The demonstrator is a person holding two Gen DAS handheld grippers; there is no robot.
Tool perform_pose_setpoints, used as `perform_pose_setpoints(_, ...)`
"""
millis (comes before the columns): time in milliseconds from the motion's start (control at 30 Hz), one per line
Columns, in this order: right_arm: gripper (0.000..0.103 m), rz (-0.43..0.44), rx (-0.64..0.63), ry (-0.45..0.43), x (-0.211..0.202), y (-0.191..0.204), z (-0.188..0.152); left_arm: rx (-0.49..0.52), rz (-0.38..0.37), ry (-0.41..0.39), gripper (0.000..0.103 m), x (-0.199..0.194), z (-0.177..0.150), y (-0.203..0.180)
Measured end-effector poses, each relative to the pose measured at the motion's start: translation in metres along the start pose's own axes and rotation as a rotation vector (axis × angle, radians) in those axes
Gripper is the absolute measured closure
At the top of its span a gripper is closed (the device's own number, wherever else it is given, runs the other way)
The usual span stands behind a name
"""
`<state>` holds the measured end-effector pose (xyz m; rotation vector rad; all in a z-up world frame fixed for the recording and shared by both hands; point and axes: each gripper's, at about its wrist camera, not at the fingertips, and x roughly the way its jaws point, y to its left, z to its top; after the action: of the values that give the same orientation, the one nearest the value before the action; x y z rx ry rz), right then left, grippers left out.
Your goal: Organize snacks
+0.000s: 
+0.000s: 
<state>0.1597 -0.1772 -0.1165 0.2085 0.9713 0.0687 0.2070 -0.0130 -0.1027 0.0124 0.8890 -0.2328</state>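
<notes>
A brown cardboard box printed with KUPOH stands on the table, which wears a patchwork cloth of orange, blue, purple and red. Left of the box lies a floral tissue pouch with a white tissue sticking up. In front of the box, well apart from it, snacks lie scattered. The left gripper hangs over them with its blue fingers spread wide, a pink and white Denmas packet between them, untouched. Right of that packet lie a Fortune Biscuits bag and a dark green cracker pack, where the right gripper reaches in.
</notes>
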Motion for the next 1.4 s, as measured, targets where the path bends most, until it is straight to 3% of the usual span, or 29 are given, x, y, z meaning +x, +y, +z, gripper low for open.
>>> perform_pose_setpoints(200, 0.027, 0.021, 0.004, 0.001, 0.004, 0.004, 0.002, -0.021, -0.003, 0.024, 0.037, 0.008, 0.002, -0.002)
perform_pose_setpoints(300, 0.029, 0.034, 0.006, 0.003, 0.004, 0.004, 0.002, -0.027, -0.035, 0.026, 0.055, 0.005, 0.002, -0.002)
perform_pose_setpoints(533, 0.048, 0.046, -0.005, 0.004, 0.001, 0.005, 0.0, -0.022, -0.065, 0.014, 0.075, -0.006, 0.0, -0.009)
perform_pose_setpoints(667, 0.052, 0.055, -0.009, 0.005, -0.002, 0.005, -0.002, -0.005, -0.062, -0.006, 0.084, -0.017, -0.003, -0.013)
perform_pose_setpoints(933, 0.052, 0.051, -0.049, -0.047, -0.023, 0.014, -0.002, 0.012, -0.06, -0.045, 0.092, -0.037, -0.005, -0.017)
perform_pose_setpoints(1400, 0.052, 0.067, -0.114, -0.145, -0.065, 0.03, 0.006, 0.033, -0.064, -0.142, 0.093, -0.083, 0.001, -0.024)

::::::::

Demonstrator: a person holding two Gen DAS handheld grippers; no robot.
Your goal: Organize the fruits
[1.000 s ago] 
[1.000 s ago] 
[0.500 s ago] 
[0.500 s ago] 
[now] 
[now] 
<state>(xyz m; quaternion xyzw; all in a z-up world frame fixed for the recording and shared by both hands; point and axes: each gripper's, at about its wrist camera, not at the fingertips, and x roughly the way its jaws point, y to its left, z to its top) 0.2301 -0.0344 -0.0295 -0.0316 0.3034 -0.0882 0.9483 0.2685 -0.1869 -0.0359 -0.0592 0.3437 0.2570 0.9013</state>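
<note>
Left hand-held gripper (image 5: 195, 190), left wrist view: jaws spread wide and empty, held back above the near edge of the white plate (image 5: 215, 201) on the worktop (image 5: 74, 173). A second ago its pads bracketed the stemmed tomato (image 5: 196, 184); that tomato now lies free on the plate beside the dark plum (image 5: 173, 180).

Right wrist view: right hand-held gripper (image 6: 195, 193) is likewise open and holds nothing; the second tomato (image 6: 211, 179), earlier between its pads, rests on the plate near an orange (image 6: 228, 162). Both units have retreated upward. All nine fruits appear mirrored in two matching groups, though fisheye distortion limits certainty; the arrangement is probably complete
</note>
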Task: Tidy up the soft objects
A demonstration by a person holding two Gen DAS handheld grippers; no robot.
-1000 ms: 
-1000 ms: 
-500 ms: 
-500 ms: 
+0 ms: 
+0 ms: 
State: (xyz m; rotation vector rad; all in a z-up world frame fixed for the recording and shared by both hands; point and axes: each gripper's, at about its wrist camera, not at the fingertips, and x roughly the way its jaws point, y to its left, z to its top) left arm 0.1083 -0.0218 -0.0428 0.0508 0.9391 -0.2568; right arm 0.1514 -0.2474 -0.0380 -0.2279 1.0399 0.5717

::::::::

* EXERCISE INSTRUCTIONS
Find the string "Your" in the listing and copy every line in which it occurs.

* ANSWER SPACE
Your goal: Organize snacks
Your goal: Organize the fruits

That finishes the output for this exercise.